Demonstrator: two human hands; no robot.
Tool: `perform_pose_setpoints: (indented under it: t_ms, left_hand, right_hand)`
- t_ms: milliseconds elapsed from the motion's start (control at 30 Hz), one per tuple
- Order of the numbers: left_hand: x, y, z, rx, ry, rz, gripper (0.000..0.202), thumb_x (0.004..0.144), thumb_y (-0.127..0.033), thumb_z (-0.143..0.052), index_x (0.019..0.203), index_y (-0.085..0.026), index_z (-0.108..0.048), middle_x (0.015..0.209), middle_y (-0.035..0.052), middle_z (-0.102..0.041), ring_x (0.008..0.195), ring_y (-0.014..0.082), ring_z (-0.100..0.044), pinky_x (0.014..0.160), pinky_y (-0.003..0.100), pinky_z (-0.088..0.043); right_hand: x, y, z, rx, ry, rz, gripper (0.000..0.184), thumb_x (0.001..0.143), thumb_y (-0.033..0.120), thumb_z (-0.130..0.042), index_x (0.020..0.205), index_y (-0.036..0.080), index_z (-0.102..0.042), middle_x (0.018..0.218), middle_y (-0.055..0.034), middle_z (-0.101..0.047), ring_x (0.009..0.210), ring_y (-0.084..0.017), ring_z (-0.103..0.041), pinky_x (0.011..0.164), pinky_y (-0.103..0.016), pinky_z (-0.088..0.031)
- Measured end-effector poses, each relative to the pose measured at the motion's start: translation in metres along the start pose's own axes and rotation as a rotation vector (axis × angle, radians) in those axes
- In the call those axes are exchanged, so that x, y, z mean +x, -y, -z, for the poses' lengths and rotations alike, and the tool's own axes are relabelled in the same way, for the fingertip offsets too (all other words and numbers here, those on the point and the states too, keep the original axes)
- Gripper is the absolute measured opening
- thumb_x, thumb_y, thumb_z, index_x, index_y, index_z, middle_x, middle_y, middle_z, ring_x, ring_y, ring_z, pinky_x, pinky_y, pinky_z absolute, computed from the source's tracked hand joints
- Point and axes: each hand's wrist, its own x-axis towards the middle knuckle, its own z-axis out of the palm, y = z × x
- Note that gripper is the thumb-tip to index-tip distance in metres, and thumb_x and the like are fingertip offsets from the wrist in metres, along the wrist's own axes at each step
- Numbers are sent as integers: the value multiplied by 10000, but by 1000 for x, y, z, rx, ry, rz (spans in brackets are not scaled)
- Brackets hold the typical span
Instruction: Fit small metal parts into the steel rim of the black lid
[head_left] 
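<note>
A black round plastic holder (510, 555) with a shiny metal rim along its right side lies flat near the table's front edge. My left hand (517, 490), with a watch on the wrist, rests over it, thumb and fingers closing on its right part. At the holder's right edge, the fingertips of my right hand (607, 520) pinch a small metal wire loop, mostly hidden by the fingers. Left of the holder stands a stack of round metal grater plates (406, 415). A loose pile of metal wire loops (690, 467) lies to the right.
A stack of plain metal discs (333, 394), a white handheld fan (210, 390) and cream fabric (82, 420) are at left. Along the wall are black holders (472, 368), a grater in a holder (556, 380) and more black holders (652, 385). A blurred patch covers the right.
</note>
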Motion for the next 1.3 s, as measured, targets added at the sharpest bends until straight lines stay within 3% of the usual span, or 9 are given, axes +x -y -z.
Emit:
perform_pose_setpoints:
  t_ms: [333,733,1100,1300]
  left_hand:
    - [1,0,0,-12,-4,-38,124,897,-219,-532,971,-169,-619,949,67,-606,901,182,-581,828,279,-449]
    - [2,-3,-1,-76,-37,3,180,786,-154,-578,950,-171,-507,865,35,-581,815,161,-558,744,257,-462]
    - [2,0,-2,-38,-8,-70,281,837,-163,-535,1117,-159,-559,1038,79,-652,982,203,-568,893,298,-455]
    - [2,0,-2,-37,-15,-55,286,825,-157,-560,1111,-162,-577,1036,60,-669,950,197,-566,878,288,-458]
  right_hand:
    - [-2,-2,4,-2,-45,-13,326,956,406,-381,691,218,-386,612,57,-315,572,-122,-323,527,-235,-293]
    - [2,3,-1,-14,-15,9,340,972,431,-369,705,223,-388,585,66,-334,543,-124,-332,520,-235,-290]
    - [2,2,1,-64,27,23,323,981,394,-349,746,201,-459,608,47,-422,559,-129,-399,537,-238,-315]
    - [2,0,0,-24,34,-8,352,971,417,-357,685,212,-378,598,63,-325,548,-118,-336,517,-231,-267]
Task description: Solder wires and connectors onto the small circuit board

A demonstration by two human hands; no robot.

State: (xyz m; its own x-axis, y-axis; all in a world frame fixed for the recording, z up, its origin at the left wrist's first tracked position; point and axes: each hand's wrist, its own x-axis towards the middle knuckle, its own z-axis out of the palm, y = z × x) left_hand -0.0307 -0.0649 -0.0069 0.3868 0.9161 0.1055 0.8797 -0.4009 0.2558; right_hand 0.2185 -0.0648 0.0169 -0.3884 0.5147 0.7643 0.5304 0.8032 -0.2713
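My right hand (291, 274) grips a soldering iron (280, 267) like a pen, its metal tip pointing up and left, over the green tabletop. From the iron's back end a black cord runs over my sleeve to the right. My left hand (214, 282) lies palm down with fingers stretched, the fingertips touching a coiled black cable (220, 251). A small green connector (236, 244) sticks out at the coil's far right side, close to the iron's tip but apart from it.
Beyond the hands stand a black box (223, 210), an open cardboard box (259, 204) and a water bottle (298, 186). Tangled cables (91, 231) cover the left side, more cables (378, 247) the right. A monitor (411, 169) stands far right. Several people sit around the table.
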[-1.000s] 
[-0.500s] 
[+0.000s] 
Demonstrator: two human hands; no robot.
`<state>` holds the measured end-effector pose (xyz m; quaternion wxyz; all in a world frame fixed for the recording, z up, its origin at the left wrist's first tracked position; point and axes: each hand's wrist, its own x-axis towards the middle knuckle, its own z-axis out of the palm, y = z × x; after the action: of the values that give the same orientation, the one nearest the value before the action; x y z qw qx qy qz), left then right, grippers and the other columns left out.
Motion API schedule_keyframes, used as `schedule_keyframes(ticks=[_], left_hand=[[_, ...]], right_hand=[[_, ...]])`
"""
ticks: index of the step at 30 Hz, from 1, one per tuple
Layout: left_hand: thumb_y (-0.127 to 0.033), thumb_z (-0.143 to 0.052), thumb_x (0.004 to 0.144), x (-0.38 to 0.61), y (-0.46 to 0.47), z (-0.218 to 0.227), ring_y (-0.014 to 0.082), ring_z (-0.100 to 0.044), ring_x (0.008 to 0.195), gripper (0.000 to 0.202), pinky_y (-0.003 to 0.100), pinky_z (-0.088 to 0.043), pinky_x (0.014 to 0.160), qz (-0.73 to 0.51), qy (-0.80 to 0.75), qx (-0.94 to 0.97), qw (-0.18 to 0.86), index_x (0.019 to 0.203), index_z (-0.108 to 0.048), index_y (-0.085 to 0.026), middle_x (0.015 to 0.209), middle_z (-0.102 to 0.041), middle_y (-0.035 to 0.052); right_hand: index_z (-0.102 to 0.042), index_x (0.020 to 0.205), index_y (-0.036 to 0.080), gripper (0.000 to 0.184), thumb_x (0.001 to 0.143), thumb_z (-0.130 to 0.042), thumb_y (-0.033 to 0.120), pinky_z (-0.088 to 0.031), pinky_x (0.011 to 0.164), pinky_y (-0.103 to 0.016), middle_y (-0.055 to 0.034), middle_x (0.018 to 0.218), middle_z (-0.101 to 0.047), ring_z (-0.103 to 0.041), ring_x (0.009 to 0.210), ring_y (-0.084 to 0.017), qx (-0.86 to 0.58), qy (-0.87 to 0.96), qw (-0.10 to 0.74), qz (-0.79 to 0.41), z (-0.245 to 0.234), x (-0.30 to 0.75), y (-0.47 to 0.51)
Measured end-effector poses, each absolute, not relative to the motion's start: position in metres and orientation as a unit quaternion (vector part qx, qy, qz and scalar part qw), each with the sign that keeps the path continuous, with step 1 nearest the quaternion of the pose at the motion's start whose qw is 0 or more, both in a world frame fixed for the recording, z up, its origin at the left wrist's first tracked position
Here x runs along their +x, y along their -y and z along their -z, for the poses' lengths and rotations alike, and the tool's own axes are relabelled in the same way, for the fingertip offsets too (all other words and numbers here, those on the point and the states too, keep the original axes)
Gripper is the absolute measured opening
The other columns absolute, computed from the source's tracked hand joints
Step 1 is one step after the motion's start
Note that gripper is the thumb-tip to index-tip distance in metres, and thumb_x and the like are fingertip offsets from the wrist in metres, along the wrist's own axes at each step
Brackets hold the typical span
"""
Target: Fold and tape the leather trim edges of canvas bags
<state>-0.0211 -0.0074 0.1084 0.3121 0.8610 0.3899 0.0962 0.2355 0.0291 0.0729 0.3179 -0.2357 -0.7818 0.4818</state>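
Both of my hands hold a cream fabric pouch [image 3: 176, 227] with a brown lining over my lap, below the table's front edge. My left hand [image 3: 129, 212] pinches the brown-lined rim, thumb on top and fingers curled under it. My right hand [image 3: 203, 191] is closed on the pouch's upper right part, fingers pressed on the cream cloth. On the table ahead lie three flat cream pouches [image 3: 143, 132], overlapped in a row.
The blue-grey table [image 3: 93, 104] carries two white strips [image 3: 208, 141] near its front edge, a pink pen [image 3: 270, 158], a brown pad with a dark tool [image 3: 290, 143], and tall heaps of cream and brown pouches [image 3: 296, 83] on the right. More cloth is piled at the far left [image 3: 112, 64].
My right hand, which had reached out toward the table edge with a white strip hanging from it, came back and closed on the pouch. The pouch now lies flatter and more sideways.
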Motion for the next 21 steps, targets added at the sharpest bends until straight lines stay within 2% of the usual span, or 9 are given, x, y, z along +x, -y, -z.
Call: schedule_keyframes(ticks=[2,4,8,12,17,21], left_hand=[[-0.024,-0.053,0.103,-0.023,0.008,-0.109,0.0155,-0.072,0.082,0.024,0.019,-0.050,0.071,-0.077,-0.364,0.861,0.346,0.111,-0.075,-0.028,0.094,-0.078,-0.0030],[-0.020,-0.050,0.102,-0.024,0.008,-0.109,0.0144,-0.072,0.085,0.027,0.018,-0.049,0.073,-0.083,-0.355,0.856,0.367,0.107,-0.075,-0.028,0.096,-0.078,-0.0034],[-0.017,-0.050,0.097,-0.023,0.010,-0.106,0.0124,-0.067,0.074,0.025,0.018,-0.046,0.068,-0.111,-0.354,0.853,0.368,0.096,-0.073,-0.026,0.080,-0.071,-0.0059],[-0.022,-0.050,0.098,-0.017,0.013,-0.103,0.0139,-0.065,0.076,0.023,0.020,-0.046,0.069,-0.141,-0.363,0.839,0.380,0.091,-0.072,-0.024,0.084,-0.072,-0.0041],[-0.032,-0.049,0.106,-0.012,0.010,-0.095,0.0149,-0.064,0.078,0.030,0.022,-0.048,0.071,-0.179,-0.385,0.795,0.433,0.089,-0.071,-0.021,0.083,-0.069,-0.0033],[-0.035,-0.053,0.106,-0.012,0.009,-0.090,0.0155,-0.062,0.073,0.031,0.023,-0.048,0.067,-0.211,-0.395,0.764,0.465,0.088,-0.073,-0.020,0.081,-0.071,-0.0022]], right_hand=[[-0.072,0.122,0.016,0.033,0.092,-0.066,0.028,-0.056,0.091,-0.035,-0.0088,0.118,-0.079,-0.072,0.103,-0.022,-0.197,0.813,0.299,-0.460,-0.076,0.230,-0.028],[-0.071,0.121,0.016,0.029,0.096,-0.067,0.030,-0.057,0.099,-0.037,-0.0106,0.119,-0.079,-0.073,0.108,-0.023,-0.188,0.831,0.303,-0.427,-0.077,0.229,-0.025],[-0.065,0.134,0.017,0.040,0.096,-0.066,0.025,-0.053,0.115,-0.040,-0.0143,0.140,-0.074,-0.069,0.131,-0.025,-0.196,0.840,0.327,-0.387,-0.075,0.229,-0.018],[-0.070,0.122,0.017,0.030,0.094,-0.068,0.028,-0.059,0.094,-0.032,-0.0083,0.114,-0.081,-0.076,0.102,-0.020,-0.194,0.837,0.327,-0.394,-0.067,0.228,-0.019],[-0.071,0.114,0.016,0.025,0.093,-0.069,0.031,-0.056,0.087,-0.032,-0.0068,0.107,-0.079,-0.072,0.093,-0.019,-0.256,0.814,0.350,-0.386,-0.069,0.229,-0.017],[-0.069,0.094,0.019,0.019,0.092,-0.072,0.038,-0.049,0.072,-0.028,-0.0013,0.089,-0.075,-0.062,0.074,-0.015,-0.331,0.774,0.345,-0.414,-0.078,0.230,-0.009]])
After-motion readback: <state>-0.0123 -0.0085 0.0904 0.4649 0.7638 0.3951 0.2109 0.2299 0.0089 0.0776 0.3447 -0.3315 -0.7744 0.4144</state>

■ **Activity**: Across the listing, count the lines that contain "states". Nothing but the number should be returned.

■ **Exercise answer**: 2